This is a great example to illustrate the difference between frequentist and Bayesian approaches to inference.
My first, simplistic frequentist response:
If you've already assumed the distribution of strikes is binomial you don't need to know anything about the other 1000 players (other than perhaps you could use them to check your binomial assumption).
Once you have the binomial assumption clear, your estimate is very straightforward: 3/10. The variance of this estimate is the usual p(1-p)/n = 0.021.
Basically, the 1000 other players are irrelevant unless you think there is something interesting and non binomial about the strike distribution (eg people get better as they play more games).
A more considered Bayesian way of looking at it:
Alternatively, if you are interested in applying the prior knowledge you have from other players and you think that the new player is basically a new sample from that same population, you should think of it in Bayesian terms.
Estimate a prior distribution of players. To do this, you need to look at your 1000 data points - the 1000 players who have already been observed, for each of whom you have an estimate of their probability of a strike. Each of these 1000 points can take only one of 21 values (from zero to twenty strikes out of twenty) and you will see a distribution over the whole field. If you convert these scores to proportions (ie between zero and one) this distribution can probably be approximated reasonably well by a probability distribution of a random variable with a Beta distribution. A beta distribution is fully characterised by just two parameters - lets say a and b - but because these parameters are not really to do with the distribution you have asked us about (the particular player's own probability of a strike) but a higher level distribution we call them hyperparameters. You can develop estimates of these hyperparameters from your 1000 data points in one of a number of ways which aren't really relevant to the main point of your question.
Before you have any information on your player at all, your best guess as to his/her proportion of scoring a strike (lets call it p) would just be the most likely value of p from that Beta distribution we just fitted.
However, we have data on our own player, not just the general population! In God we trust, all others must bring data (I'd attribute this quote if I could remember where I found it, sorry). Each time we observe our player play a game and get a strike or not, we have a new piece of information to precisify our estimate of his proportion.
One of the neat things about the beta distribution as a probability distribution for a proportion is that as we gather new information from data and create a new, improved estimate of the proportion, probability theory can show that the new, improved estimate is also a beta distribution - just a more concentrated version.

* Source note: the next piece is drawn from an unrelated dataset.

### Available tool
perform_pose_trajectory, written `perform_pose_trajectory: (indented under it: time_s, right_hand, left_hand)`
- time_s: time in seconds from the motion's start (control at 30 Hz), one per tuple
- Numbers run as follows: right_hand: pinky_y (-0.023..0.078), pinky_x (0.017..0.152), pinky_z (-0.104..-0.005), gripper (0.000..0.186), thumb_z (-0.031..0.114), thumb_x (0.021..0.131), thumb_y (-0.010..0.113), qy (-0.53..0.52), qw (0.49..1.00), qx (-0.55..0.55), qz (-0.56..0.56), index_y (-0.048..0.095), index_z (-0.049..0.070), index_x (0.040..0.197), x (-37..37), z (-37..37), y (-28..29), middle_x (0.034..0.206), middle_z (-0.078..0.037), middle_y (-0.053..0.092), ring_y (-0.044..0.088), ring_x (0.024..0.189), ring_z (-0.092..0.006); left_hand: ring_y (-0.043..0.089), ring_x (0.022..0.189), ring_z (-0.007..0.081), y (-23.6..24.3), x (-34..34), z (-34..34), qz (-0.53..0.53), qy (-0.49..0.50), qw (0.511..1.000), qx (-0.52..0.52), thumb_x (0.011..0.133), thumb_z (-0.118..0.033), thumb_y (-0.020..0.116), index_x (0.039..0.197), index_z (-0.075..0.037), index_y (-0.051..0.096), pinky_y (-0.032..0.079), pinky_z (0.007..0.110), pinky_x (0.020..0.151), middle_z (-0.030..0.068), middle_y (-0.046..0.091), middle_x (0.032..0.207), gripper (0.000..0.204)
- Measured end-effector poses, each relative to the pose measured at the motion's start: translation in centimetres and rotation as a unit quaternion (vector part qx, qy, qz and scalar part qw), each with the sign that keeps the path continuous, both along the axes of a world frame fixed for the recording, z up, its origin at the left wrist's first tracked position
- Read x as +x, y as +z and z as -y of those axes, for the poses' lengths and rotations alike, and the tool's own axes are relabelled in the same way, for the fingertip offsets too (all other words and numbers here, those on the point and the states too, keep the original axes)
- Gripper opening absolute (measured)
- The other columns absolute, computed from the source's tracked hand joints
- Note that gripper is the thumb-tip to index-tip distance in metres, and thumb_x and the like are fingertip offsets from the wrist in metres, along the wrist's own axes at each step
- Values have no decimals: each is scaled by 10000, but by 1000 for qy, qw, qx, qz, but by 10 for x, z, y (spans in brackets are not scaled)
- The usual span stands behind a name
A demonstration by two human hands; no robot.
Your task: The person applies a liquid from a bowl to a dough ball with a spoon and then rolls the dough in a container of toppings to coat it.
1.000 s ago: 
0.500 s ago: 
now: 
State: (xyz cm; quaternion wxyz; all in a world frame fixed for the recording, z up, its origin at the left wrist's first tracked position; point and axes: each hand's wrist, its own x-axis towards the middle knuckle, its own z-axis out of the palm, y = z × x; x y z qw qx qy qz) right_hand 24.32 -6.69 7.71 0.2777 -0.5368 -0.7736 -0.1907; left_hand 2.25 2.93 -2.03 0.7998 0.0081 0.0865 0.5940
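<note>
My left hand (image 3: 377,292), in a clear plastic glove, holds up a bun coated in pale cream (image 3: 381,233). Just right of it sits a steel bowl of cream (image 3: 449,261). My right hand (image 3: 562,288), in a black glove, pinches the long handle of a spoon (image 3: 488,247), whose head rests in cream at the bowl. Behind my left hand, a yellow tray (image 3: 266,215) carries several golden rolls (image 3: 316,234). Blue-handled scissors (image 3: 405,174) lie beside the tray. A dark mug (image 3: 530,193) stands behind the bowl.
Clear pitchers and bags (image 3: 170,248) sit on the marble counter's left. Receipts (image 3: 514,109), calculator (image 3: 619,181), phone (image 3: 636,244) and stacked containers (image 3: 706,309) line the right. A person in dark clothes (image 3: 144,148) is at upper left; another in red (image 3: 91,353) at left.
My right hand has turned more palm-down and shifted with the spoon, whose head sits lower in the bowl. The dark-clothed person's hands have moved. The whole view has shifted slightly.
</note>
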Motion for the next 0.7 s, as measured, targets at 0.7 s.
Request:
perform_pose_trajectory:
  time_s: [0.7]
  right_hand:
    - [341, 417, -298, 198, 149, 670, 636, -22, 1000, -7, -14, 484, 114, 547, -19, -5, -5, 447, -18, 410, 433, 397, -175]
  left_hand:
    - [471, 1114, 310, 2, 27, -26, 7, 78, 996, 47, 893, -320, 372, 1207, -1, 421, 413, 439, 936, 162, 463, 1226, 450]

This is because the beta distribution is what is referred to as a conjugate prior when trying to make estimates about a binomial model.
That is, if we observe z out of n successful events (games with strikes in this case); and the prior distribution was beta(a,b); the posterior distribution (are estimate of the probability distribution of p given both the original 1000 data points and are new observation of ten games) is beta(a+z, b+n-z) or (in our case) beta(a+3, b+7). As you can see, the more data you get the less important a and b are. The mathematics of this is reasonably straightforward and in many texts but not that interesting (to me, anyway).
If you have R you can see an example by running the code below (and if you don't have R you should get it - it's free and it's awesome for helping think through this sort of problem). This assumes the prior distribution of players can be modelled by beta(2,5) - this was just made up by me. In reality, there are ways you can estimate figures for a and b better than just making up 2 and 5 because I think the curve looks ok.
As you will see if you run this stylized example, the point estimate of the player's probability of scoring a strike, given a prior distribution of beta(2,5), is 0.29 rather than 0.30. Also, we can create a credibility interval, which is frankly more intuitive and easier to explain than a confidence interval (see many questions and discussions on the internet of the difference between the two, including on CrossValidated).
plot(0:100/100,dbeta(0:100/100,2,5), type="l", ylim=c(0,4), bty="l")
lines(0:100/100,dbeta(0:100/100,2+3,5+7), type="l", lty=2)
legend(0.6,3.5,c("Posterior distribution", "Prior distribution"),
qbeta(c(0.025, 0.975), 2, 5) # credibility interval prior to any new data
qbeta(c(0.025, 0.975), 2+3, 5+7) # credibility interval posterior to data
qbeta(0.5, 2+3, 5+7) # point estimate of p, posterior to data
Then observe your new player; and calculate a new posterior distribution for the new player. Effectively this says "given what we just observed, where in the distribution of players do we think this person is most likely to be?"